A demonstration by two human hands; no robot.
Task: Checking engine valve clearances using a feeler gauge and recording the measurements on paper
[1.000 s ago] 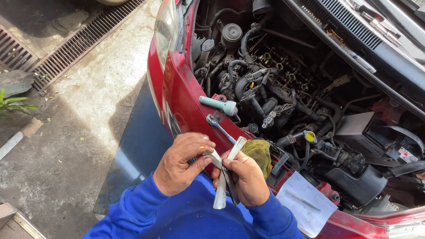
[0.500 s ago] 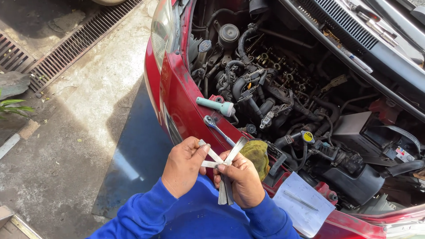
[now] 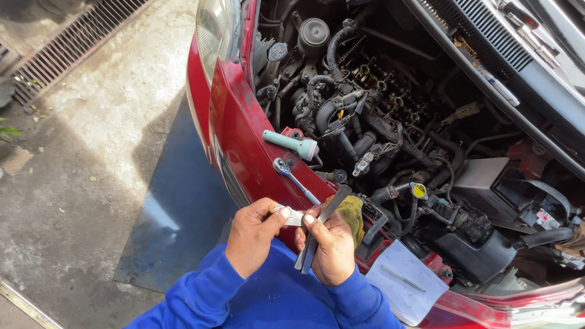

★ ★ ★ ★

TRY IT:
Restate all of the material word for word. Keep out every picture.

REPLY:
A demonstration by two human hands; no robot.
Task: Checking engine valve clearances using a feeler gauge and recording the measurements on paper
[1.000 s ago] 
[0.500 s ago] 
[now] 

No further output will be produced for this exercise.